That day at the fiesta was the first time I talked to Neil.

As only a few tourists ever come to visit Leyte, all the girls had been eyeing him, as were all the mothers. I served lechon to Ricardo’s family where Neil also sat, and Señora Villegas invited me to sit with them. Neil said everything in English, and the Villegas family likewise did. I stayed quiet as I only knew Bisaya and Tagalog.

Later that night, Ricardo gave me a bouquet of red roses, thanking me for sitting with them. I felt he was as nervous as I was, for when my hands brushed his, they were sweaty and cold.

“Well, Nora, uhh,” Ricardo muttered. “You look really beautiful tonight, uh, I did not know you were wearing a blue dress or else I would have bought blue roses instead.”

“I don’t know if there’s such a thing as blue roses, Ricardo,” I said, “But thank you. I liked it.”

Silence dawned over us, and I prayed to God to get me out of there. It had always been like that with Ricardo—boring conversations filled with an air of nervousness. And heaven was not without mercy because suddenly, a tall silhouette emerged from behind the bushes encircling the dirt plaza. It was Neil.

“Ricardo, your mother is asking for you,” he said.

“Oh, okay. Why don’t you stay with Nora here for a while?” Ricardo said, then introduced us to each other. Afterward, Ricardo left Neil and I alone.


“Hey,” Neil said, “Ricardo always talked about you back in Manila. I did not know you were much prettier than his tales.”

I smiled back at him, unwilling to speak poor English. Clutching my handbag tightly, I rubbed my fingers across the black beads intricately sewn to it.

“Long hair, nice smile. With your height, you can even be a model,” he said, then laughed. I rarely uttered a word that night.

Neil and I started texting from that time on, and I was happy because of his openness about things, and that in texting, I had time to think of good English words to reply with. Sometimes, I would feel guilty at the thought of Ricardo. But I ignored my conscience as I reminded myself that I did not like Ricardo—it was only my family that did. We were never able to communicate in a way that Neil and I did. Neil made me feel what I had never felt about a man before. I was excited to know him and he was friendly. Apart from his looks, I was drawn by his unpretentious character towards me, and I felt like I had known him for a long time already.
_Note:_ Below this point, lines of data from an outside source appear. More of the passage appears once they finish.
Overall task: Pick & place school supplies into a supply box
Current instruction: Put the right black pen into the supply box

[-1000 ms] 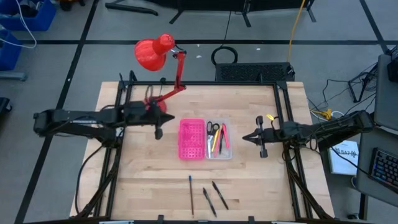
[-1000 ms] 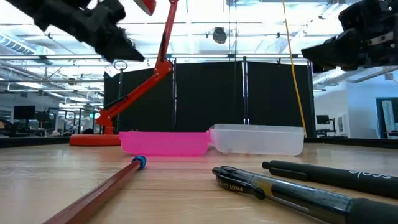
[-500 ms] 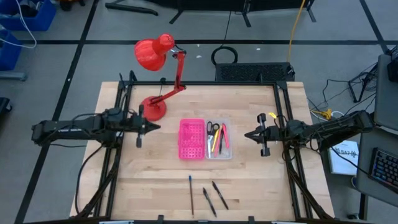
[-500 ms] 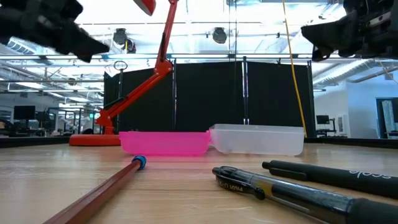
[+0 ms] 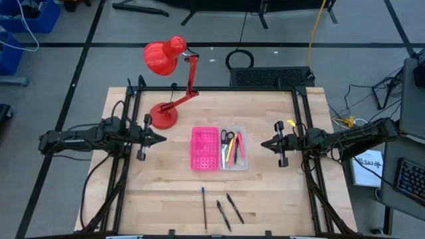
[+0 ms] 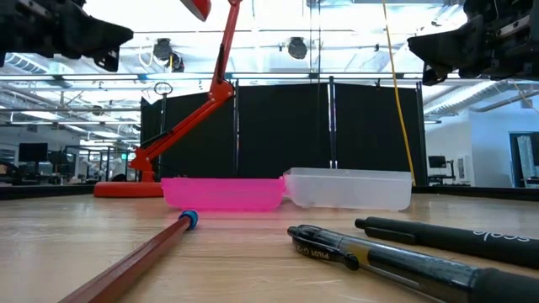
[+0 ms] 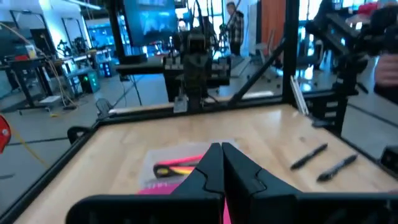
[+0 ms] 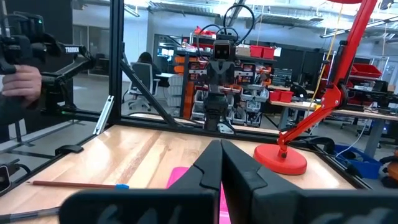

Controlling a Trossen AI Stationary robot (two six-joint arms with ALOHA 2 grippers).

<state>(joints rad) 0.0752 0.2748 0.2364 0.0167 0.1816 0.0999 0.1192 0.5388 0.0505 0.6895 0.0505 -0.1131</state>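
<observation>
The supply box lies open and flat at mid-table: pink gridded half, clear tray half. In the clear half lie black-handled scissors and pink and yellow pens. Near the table's near edge lie a thin pencil with a blue end and two black pens. My left gripper hovers shut, left of the box. My right gripper hovers shut, right of the box.
A red desk lamp stands with its base on the table behind and left of the box, its shade beyond the far edge. Black frame rails run along the table's left and right sides. A person's hand shows beyond the table.
My left gripper has drawn back toward the table's left edge, away from the box and the lamp base, staying shut. My right gripper has risen slightly. The box and the supplies have stayed where they were.
</observation>
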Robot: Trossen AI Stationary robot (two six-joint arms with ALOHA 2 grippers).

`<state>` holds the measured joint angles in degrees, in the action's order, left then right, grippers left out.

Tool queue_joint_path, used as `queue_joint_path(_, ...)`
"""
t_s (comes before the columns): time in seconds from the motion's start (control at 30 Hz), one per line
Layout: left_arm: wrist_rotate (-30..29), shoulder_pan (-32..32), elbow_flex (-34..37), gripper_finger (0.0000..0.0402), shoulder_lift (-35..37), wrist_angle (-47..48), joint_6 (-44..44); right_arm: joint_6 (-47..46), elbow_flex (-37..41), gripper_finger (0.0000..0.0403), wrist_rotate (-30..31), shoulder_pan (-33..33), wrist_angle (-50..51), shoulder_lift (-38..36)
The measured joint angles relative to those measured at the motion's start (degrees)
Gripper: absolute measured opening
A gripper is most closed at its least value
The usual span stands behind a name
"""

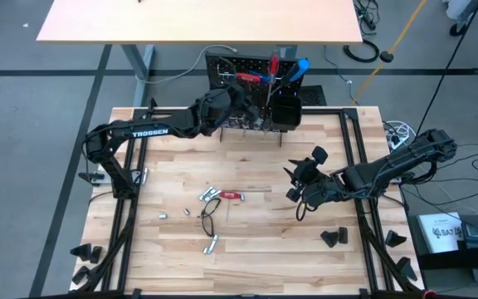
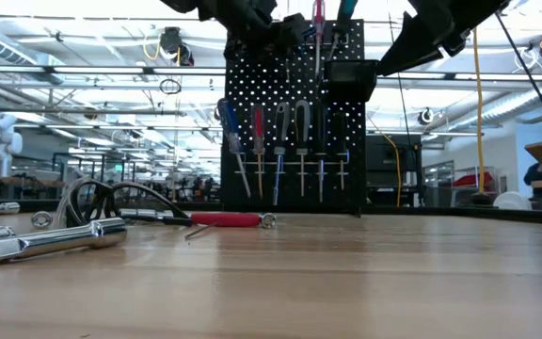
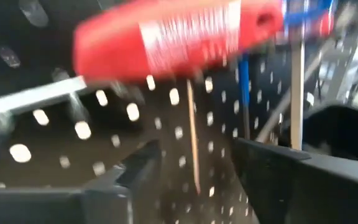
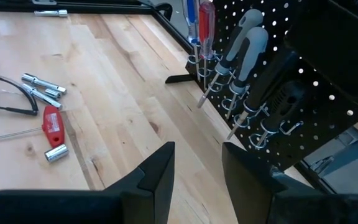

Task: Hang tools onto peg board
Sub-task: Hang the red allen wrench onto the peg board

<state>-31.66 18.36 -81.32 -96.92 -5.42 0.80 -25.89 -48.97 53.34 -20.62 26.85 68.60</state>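
Step in hand, by the look of it: hanging a red T-handle tool (image 3: 173, 37) at the top of the peg board (image 1: 256, 91). Left gripper (image 3: 197, 162) up against the upper part of the panel, fingers (image 3: 135, 171) apart, the red handle just above and ahead of them, its steel shaft running off sideways. No grip on it visible in the left wrist view; whether the handle already rests on a hook cannot be told from here. Next move, as a judgement: draw the left arm straight back from the panel without brushing the handle or the screwdrivers hung nearby, then go down to the counter (image 1: 239, 241) for another tool.

Left arm stretched long from its base at the counter's left edge, reaching toward the far side, wrist raised to the board's top edge. Right gripper (image 4: 197, 168) hovering above the counter on the right, well apart from the board, fingers parted with nothing between them, pointed toward the panel's lower rows.

Still to hang: a small red-handled tool (image 1: 231, 194) lying mid-counter, with silver metal bits (image 1: 209, 195) beside it and a dark looped item (image 1: 209, 218) close by. Row of screwdrivers (image 2: 280, 141) already on the hooks.
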Motion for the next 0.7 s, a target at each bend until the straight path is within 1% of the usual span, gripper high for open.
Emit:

A week before Neil left for Manila again, he asked me to meet him somewhere at the outskirts of town. There I was, a provinciana who knew only how to cook, sew, and help around the house. And there I was with Neil, who was undoubtedly smart, rich, and good-looking. I, on the other hand, told him of how simple life was in Carigara. Men went to karaoke, and got drunk. Mothers urged their children to go to church on Sundays, and my Nanay was one of them.
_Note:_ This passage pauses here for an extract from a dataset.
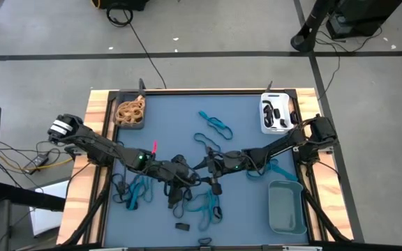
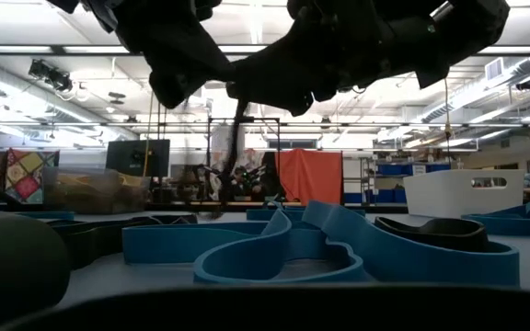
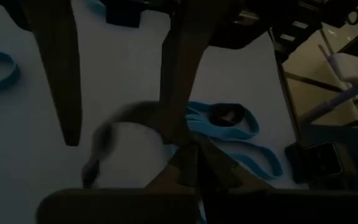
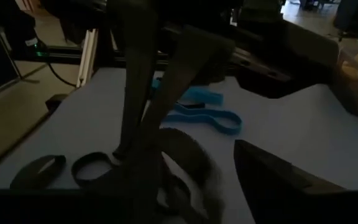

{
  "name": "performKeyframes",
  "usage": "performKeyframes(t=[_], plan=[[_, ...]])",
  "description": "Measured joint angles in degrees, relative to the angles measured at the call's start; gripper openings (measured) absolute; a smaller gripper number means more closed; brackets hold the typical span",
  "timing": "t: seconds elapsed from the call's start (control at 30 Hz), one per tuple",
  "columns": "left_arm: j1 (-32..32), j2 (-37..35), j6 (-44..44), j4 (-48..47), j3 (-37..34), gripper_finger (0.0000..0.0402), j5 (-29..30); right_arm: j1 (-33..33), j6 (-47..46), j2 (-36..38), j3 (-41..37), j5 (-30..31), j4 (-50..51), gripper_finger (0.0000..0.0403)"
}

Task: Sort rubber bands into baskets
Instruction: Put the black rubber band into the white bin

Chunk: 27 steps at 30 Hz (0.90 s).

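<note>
A black rubber band (image 3: pixel 126 121) hangs in the air over the middle of the blue mat, with my left gripper (image 1: pixel 187 174) shut on it. My right gripper (image 1: pixel 211 171) faces it from the table's right, open. Its two fingers (image 3: pixel 58 68) stand apart, and the band (image 4: pixel 188 149) shows between them. In the low view the band (image 2: pixel 237 138) dangles as a thin dark strand below both grippers. Three baskets stand on the mat: a dark one (image 1: pixel 130 111) with tan bands at the far left, a white one (image 1: pixel 276 115) with black bands at the far right, and a grey-teal one (image 1: pixel 286 207) at the near right. My left gripper pinches the black band at one spot of its loop (image 3: pixel 166 134) between its two shut fingers, slanting down from the table's left. The rest of the loop hangs slack below and beside the fingertips, lifted clear of the mat. Whether my right gripper's fingers touch the band I cannot tell.
Blue bands lie loose on the mat at the far middle (image 1: pixel 215 125), near middle (image 1: pixel 208 206) and near left (image 1: pixel 135 192). Black bands lie among them (image 4: pixel 92 167). A small dark piece (image 1: pixel 182 226) sits near the front edge. The two arms nearly meet over the mat's middle.
</note>
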State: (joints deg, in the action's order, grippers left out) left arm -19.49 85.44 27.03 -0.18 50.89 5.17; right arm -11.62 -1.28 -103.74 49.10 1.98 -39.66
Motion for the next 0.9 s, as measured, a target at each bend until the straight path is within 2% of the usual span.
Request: performKeyframes(t=[0.13,0.37,0.57,0.77,0.9], plan=[[0.0,0.1,-1.1,0.5,0.0,0.0005,0.1,0.0,0.0,-0.3,0.0,-0.5,0.6,0.0155],[0.0,0.1,-1.0,0.9,0.0,0.0006,0.9,0.0,0.2,-0.3,0.0,-0.8,1.1,0.0018],[0.5,-0.4,1.9,-2.3,0.0,0.0041,7.5,0.0,-1.8,0.3,0.0,4.4,5.5,0.0012],[1.7,-1.7,4.9,-13.2,0.1,0.0099,8.4,-0.1,-1.9,3.5,0.0,17.0,14.5,0.0007],[2.2,-2.5,7.1,-19.1,0.0,0.012,8.7,0.0,-1.7,7.9,0.0,22.4,20.0,0.0004]])
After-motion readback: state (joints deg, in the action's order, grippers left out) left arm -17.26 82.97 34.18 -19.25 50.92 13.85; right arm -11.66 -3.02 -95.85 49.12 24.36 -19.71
“Are you Catholic?” Neil asked. “I don’t know, the church is Baptist. An American pastor runs it. But I always feel sleepy because I don’t understand English very much.”

I gazed up at the sky and tried to count the stars. I fixed my duster as warm winds swept by. Neil suddenly cupped my face in his hands and kissed me. I pushed him away, and was surprised with my own strength. “Is it okay, Nora?” I quivered and did not answer. “Hey, look, I’m sorry.” And to this day I curse myself for my actions then. I remember thinking that I was privileged to have someone like Neil be attracted to me. “It’s okay, Neil,” I had answered after a while.

I left him at about three in the morning and hurried back home for fear of getting caught.

Everything was perfect, until he left for Manila. I never heard from him again. I texted him and tried to call. But it was to no avail.

Months after, while in bed and feeling sick, I learned that I was with child. My friend Jas visited me, and asked me about Neil when she suddenly screamed.

“Diyos ko, Nora! My ate was also like this when she was in her early months of—” I put my hand on Jas’ mouth. She begged to see my stomach, and how her eyes ballooned then.

“Good thing we always wear dusters here. Now, always wear a duster. And walk with your feet close to each other, because pregnant women will tend to walk with feet apart and people will notice.” Jas whispered to me.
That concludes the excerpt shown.